§ **Work item**:
Scan the data. Collect each line that contains the word "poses".

___ Material provided

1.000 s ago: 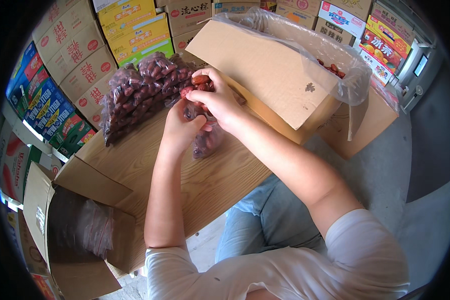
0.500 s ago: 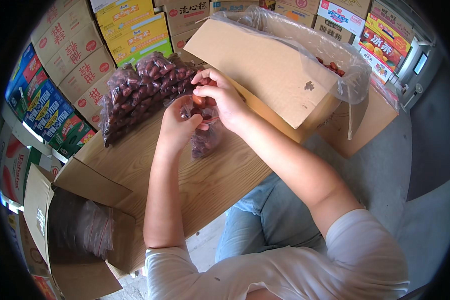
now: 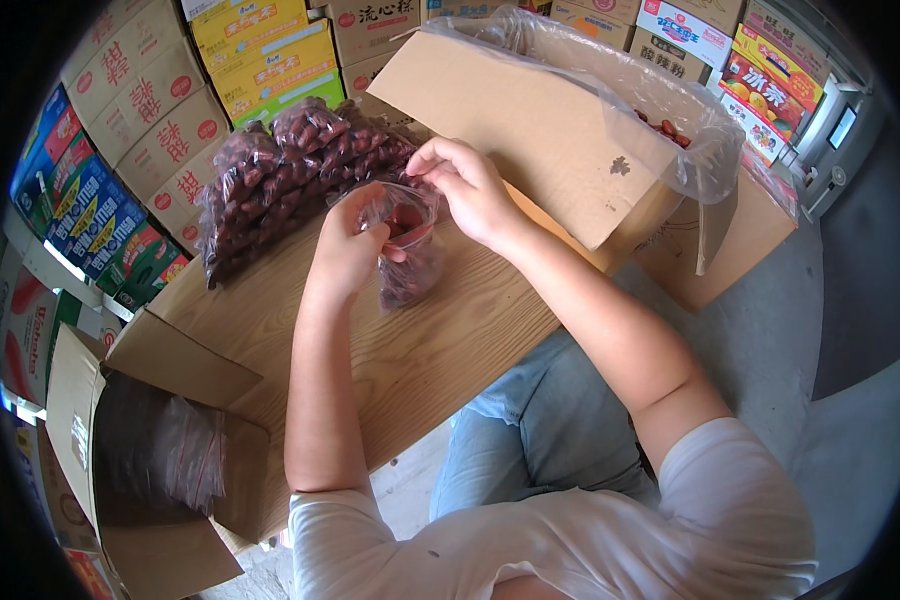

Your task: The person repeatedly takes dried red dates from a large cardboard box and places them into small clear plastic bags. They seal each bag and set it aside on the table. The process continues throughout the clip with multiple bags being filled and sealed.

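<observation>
My left hand (image 3: 355, 238) grips the side of a small clear plastic bag (image 3: 417, 275), its thumb over the rim. Dark red dates (image 3: 403, 218) show through the bag's open mouth. At the far right side of that mouth is my right hand (image 3: 470, 192), its fingers curled and closed on the bag's edge; the fingertips are partly hidden. The bag's lower end hangs just over or rests on the wooden table (image 3: 390, 350); I cannot tell which. Behind my hands, several filled bags of dates (image 3: 280, 190) lie heaped together.
A large carton (image 3: 530, 130) lined with clear plastic stands at the back right, with loose dates (image 3: 660, 128) inside. An open carton (image 3: 160, 520) at the near left holds flat clear bags (image 3: 185, 455). Stacked boxes (image 3: 160, 130) line the back.
The dates by my right fingers have left them, and dates now show in the bag's mouth. My right hand has moved slightly right, and the mouth is spread wider.
</observation>
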Motion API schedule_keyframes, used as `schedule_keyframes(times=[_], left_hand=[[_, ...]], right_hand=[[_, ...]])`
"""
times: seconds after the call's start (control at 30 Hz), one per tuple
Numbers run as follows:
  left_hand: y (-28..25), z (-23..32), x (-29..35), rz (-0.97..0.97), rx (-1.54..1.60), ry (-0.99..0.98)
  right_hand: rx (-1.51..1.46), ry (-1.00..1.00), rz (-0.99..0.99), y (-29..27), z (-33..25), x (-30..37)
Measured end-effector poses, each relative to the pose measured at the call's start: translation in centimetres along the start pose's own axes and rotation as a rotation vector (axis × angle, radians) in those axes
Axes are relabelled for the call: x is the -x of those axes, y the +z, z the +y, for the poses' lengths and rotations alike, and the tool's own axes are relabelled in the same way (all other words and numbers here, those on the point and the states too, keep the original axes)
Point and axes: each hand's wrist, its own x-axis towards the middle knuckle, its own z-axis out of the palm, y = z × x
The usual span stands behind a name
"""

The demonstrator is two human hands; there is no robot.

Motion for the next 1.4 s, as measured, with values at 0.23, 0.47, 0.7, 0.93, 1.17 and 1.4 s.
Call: schedule_keyframes(times=[0.23,0.47,0.7,0.93,1.17,1.4], left_hand=[[-3.0,0.3,0.0,-0.11,-0.062,-0.021],[-3.8,0.6,0.2,-0.118,-0.129,-0.017],[-2.9,1.1,0.2,0.093,-0.175,0.184],[-4.2,0.8,0.5,-0.067,-0.429,-0.1],[-3.3,0.4,0.9,0.0,-0.835,0.211],[-4.1,0.0,0.8,-0.018,-0.851,0.265]], right_hand=[[0.411,-0.006,-0.015,0.2,-1.3,2.9],[0.601,-0.155,-0.111,-0.1,-0.9,2.7],[0.647,-0.094,-0.027,0.1,-1.5,3.1],[0.637,-0.126,-0.048,0.0,-2.5,3.2],[0.663,-0.104,-0.087,-0.7,-2.9,3.6],[0.72,-0.103,-0.081,-1.1,-3.5,4.0]])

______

§ **Task result**:
Measured end-effector poses, each relative to the pose measured at the call's start: translation in centimetres along the start pose's own axes and rotation as a rotation vector (axis × angle, radians) in those axes
Axes are relabelled for the call: x is the -x of those axes, y the +z, z the +y, for the poses' lengths and rotations alike, and the tool's own axes are relabelled in the same way (all other words and numbers here, those on the point and the states too, keep the original axes)

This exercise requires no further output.